If 'death' in a game is impossible (as it is in many digital games), failure becomes no more than a minor, meaningless inconvenience, a minor detail - but virtual mortality is now becoming an increasingly important question in online gaming. Players are used to dying and being reborn in online games, and are developing skills in overcoming death - this also adds to the addictiveness of progressive gaming, but may also turn players off the game if they know that 'it can be done', but that their skills are insufficient to do so. Elimination here becomes a voluntary choice by the player rather than an in-built, fixed element of the game. Stewart now introduces a number of board games that draw on social interactions between players which allow for the actual, final elimination of players and may even draw on knowledge about social relations between players outside the game itself; he also introduces the TV show Big Brother as an extension of this model.

Why are such models not being translated to computer gaming?
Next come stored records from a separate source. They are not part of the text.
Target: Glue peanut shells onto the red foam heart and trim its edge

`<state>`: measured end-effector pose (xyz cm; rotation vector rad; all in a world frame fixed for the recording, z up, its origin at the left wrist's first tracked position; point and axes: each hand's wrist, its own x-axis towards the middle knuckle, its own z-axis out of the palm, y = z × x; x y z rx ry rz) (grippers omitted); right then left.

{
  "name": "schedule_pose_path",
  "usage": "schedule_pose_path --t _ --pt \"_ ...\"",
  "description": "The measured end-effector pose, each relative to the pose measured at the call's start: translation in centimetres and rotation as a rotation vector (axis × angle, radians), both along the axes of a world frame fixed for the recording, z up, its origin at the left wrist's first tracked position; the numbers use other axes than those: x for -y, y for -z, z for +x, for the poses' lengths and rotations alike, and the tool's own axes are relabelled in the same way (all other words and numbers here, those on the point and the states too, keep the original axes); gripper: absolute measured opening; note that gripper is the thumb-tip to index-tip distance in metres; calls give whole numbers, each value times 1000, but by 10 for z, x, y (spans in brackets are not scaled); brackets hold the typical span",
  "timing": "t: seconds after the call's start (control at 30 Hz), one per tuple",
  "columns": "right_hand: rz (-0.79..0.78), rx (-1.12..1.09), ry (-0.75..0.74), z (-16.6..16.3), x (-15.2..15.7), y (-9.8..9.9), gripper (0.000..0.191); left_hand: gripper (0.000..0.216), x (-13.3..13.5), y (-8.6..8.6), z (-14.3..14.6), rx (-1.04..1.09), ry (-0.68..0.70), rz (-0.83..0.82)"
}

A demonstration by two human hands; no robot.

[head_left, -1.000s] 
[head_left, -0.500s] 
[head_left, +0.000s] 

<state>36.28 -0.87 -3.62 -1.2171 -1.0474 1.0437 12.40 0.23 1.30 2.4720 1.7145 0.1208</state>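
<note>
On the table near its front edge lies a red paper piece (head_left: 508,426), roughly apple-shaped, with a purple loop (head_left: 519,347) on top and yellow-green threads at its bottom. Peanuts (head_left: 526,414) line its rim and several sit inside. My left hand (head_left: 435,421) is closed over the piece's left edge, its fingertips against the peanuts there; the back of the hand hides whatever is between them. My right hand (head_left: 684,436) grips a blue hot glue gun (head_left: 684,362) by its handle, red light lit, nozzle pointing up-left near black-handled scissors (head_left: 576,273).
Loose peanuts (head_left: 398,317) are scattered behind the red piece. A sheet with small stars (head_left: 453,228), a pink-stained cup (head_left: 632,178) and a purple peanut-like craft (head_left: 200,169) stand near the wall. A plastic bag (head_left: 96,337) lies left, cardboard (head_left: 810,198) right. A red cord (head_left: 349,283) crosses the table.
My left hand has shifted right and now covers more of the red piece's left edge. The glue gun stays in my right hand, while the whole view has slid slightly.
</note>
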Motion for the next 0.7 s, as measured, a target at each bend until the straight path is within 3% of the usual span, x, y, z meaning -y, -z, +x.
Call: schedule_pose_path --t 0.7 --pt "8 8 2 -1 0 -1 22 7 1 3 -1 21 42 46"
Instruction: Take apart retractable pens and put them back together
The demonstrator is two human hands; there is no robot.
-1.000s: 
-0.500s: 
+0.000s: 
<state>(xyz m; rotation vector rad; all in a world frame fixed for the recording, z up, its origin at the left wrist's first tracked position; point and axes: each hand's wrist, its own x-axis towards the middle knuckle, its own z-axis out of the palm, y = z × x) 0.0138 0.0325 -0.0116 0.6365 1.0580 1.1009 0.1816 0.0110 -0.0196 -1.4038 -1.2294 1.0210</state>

Here, the focus is largely on the use of processing power and machine mechanics rather than social mechanics. Elements of social negotiation, on the other hand, are intimacy, rich communication, simple strategic decisions, the possibility of elimination, and the presence of fundamental themes of survival. Such games are often games of ruthless expedience; they could also be seen as promoting antisocial behaviour, which in turn promotes a more sophisticated reflection on and awareness of self-other decisions. Errors have real consequences, and loss can be very meaningful. By comparison, we might argue that digital games are not antisocial enough.